**YOUR ASSIGNMENT**
From the first line of the material to the line containing "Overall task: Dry", inclusive, write out each line exactly, leaving out the pictures.

**RECORD SET**
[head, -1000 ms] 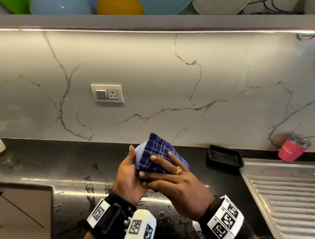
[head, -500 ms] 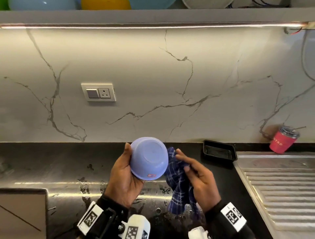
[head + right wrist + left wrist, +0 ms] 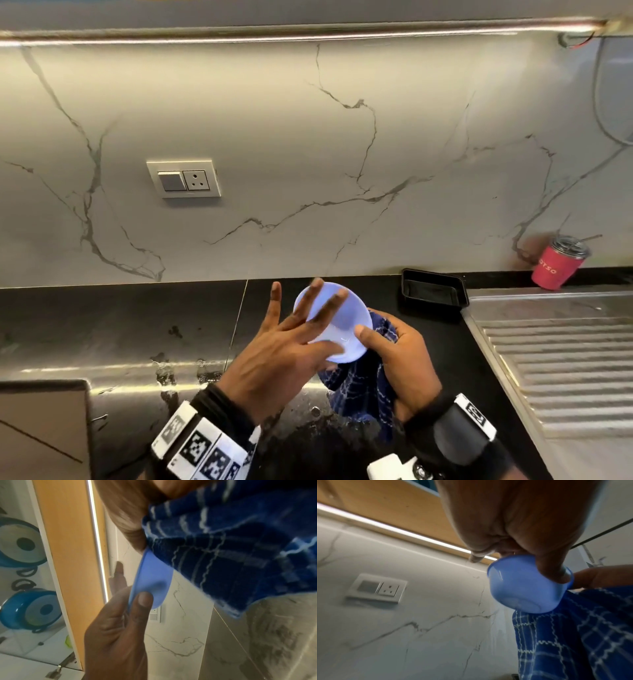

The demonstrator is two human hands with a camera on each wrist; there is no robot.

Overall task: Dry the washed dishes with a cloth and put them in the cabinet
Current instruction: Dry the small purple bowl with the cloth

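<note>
Fingers [image 3: 317, 301] of the left hand [image 3: 274, 363] spread straight over a pale blue plastic bowl [image 3: 346, 329]; right hand [image 3: 400, 356] grips bowl and blue checked cloth [image 3: 359, 387].

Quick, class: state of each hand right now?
Left hand: open, fingers spread over the blue bowl.
Right hand: holding the bowl and blue checked cloth.

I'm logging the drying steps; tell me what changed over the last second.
The bowl passed to the right hand, which grips it through the blue cloth, opening now upward. The left hand let go, fingers spread across the rim. The black tray and red cup stayed put.
</note>
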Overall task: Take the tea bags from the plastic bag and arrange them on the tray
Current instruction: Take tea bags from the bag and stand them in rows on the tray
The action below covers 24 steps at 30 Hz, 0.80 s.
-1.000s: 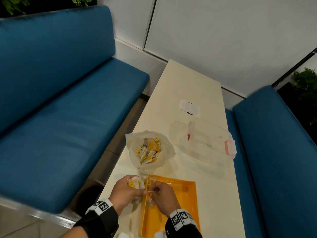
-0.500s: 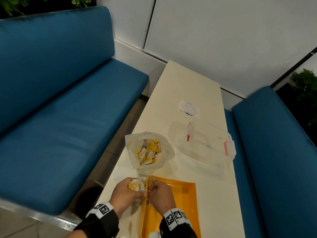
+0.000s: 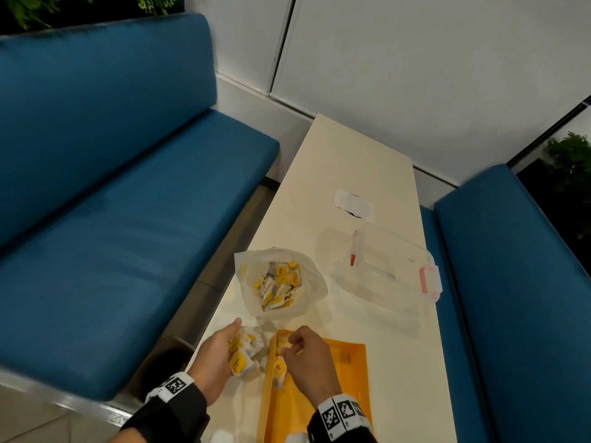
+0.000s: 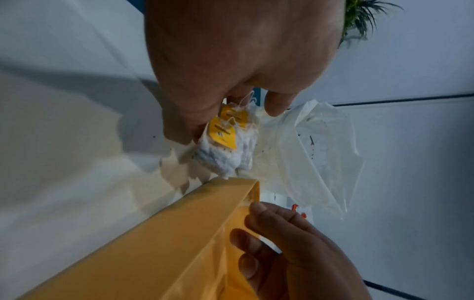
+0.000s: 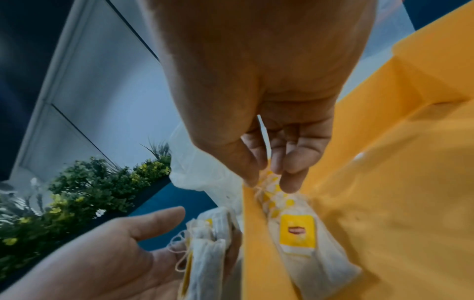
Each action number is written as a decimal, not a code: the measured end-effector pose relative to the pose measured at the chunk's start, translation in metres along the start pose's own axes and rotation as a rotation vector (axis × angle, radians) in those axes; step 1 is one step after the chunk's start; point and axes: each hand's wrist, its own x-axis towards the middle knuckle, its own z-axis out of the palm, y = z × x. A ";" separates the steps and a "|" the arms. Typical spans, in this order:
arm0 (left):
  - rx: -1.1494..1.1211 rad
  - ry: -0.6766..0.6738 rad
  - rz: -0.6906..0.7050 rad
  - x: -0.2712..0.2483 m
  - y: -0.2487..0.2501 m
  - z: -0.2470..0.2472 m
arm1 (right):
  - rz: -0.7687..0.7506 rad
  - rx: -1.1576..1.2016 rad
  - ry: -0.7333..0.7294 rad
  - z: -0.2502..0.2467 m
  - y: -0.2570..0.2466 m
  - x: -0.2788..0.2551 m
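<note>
The clear plastic bag (image 3: pixel 315 284) lies open on the table, with several yellow-tagged tea bags (image 3: pixel 279 282) inside. An orange tray (image 3: pixel 347 362) sits near the table's front edge. My left hand (image 3: pixel 220 353) cups a bunch of tea bags (image 3: pixel 244 354) just left of the tray (image 4: pixel 179 233); the same bunch (image 4: pixel 227 142) shows in the left wrist view. My right hand (image 3: pixel 303 350) is over the tray's far left corner and pinches a tea bag (image 5: pixel 268 187) there between thumb and fingers. Another tea bag (image 5: pixel 300 239) lies along the tray's left wall (image 5: pixel 256 233).
A clear lidded box (image 3: pixel 383 266) with pink clips stands on the right of the table (image 3: pixel 351 161). Farther back a white paper scrap (image 3: pixel 353 204) lies on it. Blue benches (image 3: pixel 128 187) run along both sides. Plants (image 5: pixel 84 188) stand behind the left bench.
My hands have parted a little: the left one now holds its bunch clear of the tray's left edge. The right hand stays at the tray's far left corner.
</note>
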 end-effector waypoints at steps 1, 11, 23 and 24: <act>-0.022 0.000 0.005 0.000 0.002 0.000 | -0.051 0.015 0.015 -0.003 -0.006 -0.003; -0.178 -0.090 0.011 -0.005 0.010 0.010 | -0.272 -0.033 -0.152 0.013 -0.047 -0.015; -0.165 -0.080 0.012 -0.003 0.010 0.009 | -0.382 -0.115 -0.130 0.019 -0.043 -0.019; -0.169 -0.078 0.007 -0.004 0.010 0.009 | -0.383 -0.098 -0.126 0.018 -0.042 -0.019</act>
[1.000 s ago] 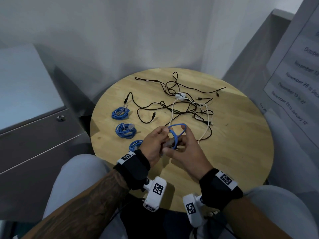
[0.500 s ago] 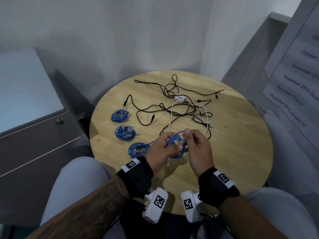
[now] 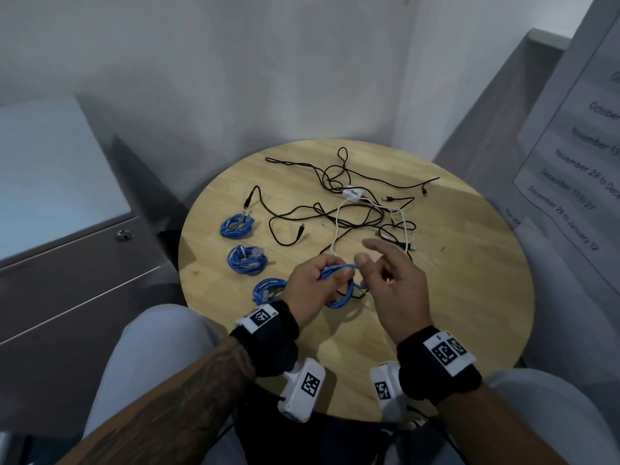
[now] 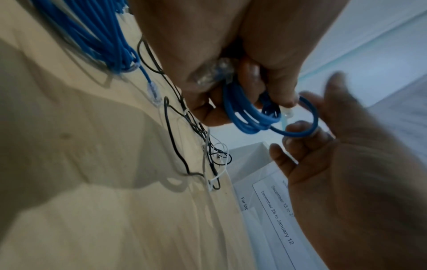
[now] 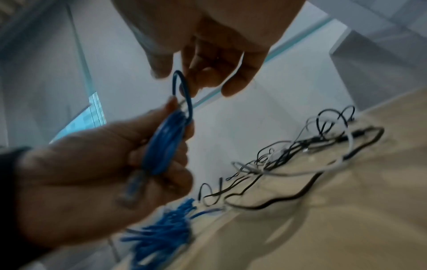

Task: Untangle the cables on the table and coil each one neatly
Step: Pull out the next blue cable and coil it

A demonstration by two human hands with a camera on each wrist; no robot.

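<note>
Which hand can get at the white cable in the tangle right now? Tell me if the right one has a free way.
Probably not yet: the right hand pinches a loop of the blue cable, gripped by the left hand. The white cable lies uncovered just beyond.

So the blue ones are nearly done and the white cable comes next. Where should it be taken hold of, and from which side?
Probably at the white cable where it arcs bare on the left of the tangle, coming from the near side with the right hand. Elsewhere black cables cross it. The left hand holds the blue coil.
</note>
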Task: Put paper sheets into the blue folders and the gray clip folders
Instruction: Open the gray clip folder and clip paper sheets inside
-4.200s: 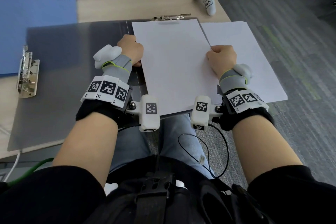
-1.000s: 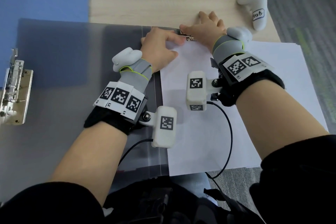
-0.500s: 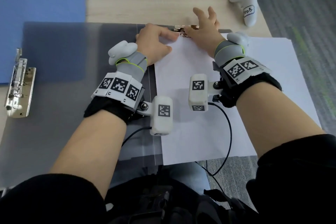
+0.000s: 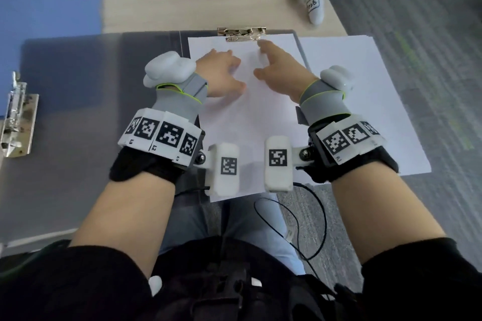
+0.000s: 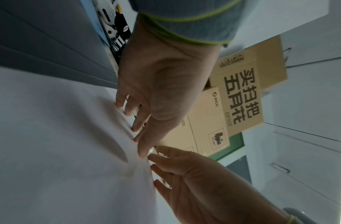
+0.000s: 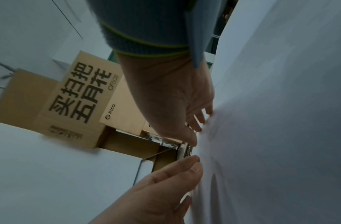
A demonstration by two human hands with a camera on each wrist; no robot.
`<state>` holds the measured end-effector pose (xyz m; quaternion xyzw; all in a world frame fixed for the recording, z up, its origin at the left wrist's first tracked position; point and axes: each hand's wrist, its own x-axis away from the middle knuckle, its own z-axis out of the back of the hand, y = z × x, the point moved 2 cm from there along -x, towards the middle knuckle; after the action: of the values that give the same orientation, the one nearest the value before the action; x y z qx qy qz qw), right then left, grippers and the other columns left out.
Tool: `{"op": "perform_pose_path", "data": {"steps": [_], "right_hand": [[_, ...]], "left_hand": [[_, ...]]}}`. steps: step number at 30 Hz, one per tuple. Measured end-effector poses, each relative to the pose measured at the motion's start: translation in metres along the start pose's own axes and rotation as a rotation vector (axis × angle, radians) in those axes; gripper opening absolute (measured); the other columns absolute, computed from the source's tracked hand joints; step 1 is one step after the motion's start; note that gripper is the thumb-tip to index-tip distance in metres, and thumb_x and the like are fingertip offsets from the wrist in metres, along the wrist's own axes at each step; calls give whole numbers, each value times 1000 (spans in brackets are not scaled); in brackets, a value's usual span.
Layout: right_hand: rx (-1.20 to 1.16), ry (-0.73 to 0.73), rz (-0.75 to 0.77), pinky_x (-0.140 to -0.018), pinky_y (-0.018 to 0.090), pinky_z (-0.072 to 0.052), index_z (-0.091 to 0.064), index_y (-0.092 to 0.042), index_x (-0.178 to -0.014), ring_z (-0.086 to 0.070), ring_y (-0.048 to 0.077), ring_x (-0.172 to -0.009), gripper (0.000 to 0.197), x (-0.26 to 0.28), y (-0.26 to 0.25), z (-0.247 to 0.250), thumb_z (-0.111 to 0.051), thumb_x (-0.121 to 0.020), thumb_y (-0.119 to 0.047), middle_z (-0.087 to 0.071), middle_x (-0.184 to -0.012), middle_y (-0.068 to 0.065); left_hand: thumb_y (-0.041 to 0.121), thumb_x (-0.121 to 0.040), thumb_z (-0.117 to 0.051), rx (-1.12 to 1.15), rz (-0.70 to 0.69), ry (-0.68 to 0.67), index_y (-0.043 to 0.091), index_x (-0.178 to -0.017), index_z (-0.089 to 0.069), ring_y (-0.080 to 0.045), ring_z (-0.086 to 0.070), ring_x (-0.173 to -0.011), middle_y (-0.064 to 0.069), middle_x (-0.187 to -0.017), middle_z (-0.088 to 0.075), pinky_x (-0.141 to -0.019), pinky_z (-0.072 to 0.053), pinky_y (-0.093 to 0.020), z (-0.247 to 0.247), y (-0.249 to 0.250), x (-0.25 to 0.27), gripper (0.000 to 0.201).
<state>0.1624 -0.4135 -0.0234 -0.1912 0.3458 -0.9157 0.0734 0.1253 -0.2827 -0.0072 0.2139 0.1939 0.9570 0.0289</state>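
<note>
Sheet (image 4: 242, 117) now under clip (image 4: 242, 34) at 12 o'clock of gray folder (image 4: 78, 117). Both hands off clip since half second ago. Left hand (image 4: 221, 75), right hand (image 4: 276, 70) spread, flat on sheet. Clamping looks done; blue folder (image 4: 49, 21) at 10 o'clock likely next.

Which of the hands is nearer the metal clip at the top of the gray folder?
Right. The right hand reaches up to just below the clip, a fingertip almost at it. The left hand lies flat on the sheet, farther down and left.
</note>
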Motion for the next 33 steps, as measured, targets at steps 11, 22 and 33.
{"op": "perform_pose_path", "data": {"steps": [11,22,33], "right_hand": [[-334,347,80,-60,7,-44,-62,0,-112,-64,19,-77,33,69,52,27,-38,-90,4,-68,-104,15],[163,744,-416,-108,40,-31,-50,-8,-129,-28,24,-139,47,109,141,61,-57,-87,-29,-37,-148,6],[57,599,-544,-101,45,-38,-41,-2,-129,-40,31,-128,79,122,164,64,-72,-74,-49,-45,-136,13]], "left_hand": [[25,-92,-50,95,-158,61,16,-131,-53,-26,-46,-128,-7,-139,-52,-99,-37,-28,-33,69,11,41],[19,-90,-52,193,-279,66,17,-122,-61,-22,-53,-123,-3,-131,-59,-101,-41,-27,-73,134,-2,33],[5,-74,-65,479,-262,122,21,-102,-71,4,-52,-62,3,-105,-71,-56,-35,6,-96,129,-20,32]]}}
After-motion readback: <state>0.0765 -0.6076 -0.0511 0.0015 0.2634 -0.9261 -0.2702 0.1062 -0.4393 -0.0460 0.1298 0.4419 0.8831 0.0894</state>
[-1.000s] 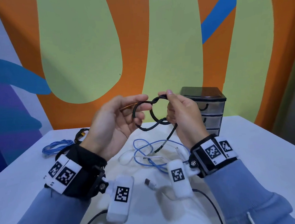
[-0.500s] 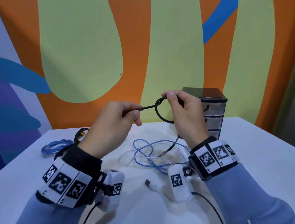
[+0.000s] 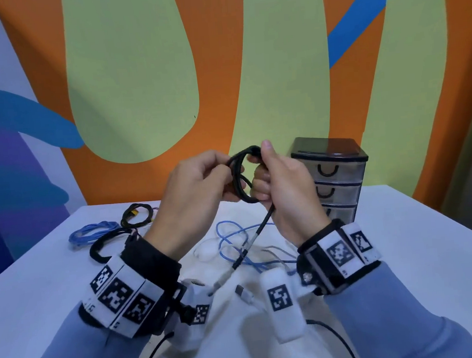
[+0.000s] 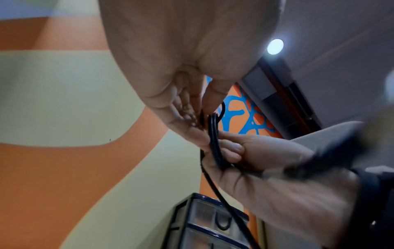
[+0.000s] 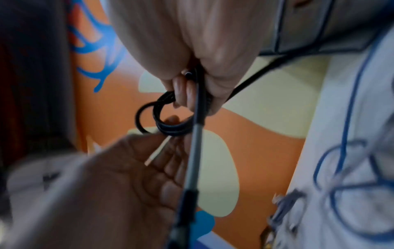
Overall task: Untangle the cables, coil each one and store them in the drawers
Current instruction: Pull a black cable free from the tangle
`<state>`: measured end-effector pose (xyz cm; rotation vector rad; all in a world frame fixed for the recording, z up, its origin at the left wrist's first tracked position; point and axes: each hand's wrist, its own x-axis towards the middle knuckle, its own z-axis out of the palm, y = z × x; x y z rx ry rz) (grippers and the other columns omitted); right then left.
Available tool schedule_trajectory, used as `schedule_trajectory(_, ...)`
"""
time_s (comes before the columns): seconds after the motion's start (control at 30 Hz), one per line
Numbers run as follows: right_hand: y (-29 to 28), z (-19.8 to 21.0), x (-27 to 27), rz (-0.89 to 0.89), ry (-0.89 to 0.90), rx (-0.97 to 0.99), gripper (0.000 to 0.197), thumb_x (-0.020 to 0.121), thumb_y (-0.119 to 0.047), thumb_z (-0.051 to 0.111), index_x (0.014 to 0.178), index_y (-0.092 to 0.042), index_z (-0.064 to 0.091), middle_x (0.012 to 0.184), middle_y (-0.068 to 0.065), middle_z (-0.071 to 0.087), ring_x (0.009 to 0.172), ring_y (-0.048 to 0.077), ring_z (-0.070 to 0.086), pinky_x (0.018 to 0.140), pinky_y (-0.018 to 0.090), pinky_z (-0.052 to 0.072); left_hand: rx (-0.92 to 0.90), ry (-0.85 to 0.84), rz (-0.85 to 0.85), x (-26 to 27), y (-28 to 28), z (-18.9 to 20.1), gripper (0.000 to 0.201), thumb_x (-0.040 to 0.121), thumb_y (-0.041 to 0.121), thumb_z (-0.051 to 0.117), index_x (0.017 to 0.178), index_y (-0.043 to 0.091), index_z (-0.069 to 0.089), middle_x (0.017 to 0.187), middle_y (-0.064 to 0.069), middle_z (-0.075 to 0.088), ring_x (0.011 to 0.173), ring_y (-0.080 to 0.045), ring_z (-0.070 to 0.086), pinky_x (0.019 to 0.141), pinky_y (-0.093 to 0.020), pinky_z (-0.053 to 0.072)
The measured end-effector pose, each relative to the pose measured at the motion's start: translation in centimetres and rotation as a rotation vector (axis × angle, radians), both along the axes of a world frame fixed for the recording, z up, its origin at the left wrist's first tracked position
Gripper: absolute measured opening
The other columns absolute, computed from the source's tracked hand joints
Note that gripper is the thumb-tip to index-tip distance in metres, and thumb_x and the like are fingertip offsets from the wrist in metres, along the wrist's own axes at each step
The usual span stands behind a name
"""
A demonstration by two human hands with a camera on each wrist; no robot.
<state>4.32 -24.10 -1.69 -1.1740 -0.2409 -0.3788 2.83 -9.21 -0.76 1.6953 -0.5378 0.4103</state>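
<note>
Both hands, left (image 3: 193,193) and right (image 3: 284,192), pinch a small coil of thin black cable (image 3: 242,178) above the white desk (image 3: 418,249), its loose tail hanging toward the tangled blue cable (image 3: 231,235).

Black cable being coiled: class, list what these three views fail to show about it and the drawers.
- Black cable: the turn count is hidden in the head view by the left hand and right hand; both wrist views are blurred.
- Its far plug: too small and blurred to name in the head view.
- Drawer unit: contents unreadable through the cloudy fronts.
</note>
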Motion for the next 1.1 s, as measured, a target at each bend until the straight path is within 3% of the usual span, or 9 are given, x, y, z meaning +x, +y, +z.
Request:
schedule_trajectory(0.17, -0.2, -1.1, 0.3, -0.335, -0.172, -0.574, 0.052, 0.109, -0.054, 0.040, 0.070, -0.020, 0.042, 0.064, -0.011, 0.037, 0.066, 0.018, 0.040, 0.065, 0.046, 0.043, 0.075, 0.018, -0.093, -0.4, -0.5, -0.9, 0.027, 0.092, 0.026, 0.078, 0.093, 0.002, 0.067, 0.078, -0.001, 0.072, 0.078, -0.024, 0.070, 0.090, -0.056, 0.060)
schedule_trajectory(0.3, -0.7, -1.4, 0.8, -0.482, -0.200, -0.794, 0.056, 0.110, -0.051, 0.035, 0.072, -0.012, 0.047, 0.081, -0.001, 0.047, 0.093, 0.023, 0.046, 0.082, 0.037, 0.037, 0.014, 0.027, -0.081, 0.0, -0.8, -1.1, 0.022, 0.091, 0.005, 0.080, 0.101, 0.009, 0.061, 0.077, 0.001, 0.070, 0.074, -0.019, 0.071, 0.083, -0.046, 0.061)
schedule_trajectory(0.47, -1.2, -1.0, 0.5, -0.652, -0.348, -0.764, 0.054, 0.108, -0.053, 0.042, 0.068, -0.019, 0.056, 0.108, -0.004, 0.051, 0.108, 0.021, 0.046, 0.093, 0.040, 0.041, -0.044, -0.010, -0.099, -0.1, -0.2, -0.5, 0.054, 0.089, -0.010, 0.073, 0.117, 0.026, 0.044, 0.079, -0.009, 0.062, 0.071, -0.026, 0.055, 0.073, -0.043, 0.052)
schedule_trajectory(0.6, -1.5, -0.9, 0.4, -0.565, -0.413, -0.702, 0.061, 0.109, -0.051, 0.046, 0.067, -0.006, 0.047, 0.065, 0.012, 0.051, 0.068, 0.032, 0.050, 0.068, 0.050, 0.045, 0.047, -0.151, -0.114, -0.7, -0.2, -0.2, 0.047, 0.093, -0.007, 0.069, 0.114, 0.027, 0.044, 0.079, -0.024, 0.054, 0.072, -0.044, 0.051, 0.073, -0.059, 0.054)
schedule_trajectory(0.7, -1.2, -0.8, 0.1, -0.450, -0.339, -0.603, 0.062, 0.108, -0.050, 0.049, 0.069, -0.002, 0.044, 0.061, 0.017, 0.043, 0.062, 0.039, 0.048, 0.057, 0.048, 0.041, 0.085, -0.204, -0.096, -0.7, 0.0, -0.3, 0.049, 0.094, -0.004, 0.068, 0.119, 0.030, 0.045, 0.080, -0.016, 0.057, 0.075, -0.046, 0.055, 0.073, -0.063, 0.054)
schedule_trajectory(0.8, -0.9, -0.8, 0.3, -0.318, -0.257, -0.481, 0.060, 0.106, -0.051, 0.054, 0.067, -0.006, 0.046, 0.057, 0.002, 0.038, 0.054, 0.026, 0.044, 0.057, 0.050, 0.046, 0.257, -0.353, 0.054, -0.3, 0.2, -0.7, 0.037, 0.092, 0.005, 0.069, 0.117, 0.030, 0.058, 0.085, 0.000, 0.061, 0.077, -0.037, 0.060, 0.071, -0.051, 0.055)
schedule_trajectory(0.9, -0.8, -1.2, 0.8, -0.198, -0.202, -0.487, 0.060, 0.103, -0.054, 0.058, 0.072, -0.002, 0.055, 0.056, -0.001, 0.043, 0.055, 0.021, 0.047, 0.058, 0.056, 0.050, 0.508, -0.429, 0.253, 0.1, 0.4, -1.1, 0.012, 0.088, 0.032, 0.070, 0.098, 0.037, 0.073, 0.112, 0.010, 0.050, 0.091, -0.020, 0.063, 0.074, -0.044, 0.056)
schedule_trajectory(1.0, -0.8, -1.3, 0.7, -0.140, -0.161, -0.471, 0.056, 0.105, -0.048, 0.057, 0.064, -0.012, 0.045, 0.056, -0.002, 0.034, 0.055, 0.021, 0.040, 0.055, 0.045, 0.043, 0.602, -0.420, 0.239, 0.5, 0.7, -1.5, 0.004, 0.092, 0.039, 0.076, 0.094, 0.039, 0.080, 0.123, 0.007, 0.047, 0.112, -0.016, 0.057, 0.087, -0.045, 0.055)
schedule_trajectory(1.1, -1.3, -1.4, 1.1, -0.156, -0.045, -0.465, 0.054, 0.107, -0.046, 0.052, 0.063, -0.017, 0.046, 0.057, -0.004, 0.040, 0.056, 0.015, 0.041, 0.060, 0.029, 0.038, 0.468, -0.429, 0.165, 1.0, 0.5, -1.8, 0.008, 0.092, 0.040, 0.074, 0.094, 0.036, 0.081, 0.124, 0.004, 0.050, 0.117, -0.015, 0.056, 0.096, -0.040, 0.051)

**WRITTEN SOLUTION**
[head, -1000 ms] 
[head, -500 ms] 
[head + right wrist + left wrist, +0 ms] 

The demonstrator is two human hands with a camera on each wrist; there is no robot.

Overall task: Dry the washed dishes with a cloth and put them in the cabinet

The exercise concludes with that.